Al despertar encontró otra bandeja; esta vez el plato estaba tapado y encima tenía una nota.
“Necesitas alimentarte, por favor, come lo que te he preparado; nos vemos a las 8 p.m. para cenar”.
Decidió comer para tratar de recuperar fuerzas; esta vez devoró cada bocado. Era como si el simple hecho de saber que Elián le había preparado aquella comida despertara en ella un apetito feroz y el saber que cenaría con él despertara un anhelo de verlo.
Después de comer se levantó con mejor ánimo y decidió salir a caminar; deseaba ver a su hermana, pero su cuerpo en esos momentos le indica que era mejor no irse lejos.

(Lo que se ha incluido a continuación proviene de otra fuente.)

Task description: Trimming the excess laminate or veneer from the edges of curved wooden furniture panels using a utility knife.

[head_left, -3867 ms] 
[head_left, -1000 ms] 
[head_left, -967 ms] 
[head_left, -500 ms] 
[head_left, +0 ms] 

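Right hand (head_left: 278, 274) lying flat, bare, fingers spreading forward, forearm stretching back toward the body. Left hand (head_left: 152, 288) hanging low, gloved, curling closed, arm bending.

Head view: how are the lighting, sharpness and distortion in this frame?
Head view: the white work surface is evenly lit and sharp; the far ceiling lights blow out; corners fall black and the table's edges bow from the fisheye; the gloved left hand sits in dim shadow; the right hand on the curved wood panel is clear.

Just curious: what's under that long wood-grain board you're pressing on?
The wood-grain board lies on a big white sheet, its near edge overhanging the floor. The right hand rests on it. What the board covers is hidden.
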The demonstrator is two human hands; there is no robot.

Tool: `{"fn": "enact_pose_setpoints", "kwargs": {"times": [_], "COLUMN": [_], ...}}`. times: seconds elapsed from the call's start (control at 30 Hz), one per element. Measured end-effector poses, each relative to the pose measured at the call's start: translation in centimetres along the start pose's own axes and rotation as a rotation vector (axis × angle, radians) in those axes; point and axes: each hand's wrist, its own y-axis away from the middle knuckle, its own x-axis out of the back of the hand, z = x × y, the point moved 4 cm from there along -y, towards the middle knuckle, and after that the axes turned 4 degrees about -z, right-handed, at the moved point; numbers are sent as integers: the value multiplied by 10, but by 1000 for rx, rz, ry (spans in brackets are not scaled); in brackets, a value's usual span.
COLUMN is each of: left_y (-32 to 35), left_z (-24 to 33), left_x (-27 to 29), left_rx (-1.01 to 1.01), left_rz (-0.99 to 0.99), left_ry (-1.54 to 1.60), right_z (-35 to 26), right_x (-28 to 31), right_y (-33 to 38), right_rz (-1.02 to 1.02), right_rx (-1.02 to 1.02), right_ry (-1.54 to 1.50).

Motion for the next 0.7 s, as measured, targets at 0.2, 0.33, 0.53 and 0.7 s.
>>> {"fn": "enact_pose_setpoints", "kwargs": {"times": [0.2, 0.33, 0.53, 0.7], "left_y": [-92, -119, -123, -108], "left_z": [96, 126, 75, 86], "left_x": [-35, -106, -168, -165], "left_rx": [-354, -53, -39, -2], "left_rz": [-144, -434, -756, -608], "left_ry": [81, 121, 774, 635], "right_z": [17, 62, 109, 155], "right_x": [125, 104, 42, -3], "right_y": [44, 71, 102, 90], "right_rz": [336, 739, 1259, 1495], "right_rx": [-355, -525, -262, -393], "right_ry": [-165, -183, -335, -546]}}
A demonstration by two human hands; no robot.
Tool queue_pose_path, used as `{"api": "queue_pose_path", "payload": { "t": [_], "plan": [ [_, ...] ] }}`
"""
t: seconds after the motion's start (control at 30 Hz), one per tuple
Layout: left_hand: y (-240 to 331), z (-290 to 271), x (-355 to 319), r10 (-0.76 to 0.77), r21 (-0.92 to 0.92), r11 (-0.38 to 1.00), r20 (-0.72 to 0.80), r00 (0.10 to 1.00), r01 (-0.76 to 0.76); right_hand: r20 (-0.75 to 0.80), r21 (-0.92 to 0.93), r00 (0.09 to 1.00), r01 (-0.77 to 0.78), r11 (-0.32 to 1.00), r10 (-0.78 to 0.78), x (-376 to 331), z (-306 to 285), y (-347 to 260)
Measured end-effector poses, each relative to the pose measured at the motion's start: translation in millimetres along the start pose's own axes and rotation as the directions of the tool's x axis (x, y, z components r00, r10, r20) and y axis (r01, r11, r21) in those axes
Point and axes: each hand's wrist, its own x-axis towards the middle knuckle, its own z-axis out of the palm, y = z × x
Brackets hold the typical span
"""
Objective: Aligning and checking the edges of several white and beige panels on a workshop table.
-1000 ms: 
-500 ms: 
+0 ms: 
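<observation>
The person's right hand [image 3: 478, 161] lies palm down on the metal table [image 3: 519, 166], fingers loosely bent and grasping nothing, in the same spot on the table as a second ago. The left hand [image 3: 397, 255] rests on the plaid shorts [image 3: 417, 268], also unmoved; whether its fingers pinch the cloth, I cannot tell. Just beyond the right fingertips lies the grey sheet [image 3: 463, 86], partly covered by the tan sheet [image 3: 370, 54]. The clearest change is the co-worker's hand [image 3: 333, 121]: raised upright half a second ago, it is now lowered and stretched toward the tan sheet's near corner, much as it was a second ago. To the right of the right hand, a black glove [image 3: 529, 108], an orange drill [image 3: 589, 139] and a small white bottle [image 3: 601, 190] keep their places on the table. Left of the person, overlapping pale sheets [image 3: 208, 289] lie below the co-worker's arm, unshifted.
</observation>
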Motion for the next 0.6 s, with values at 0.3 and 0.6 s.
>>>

El aire fresco del gran jardín le dio mil años de vida; sentía cómo el delicioso aroma de las flores impregnaba dentro de ella.
—El señor Elián necesita verla ahora —interrumpió el hombre que le había llevado de comer.
Elisa solo asintió y se dispuso a seguirlo nerviosa. Solo podía pensar que se metió en problemas por estar en el jardín sin permiso.
—Adelante —se escuchó detrás de una gran puerta de mármol.
Elisa entró sin dudar, aunque seguía nerviosa.
—Elisa, he pedido que trasladen a tu hermana —dijo Elián.
—No entiendo —balbuceó Elisa—. He hecho algo mal.
—No me has dejado terminar de hablar —dijo Elián—. He pedido que la trasladen a la mansión, tendrá el mejor equipo médico cuidando de ella noche y día. Y te tendrá a ti.
—Gracias. —Elisa lo abrazó sin pensarlo.
—No tienes que agradecer —dijo Elián fríamente—. Necesito que estés tranquila cada vez que me des tu sangre.
—Ve a alistarte, casi es hora de cenar.
Elisa asintió y se marchó; su corazón se había emocionado de pensar que Elián se había preocupado por sus sentimientos, pero lo hacía por su sangre.
Elián, por su parte, sintió sentimientos que no entendía con ese fugaz abrazo que decidió interrumpir porque tenía que descubrir qué había cambiado dentro de él desde esa primera toma de sangre.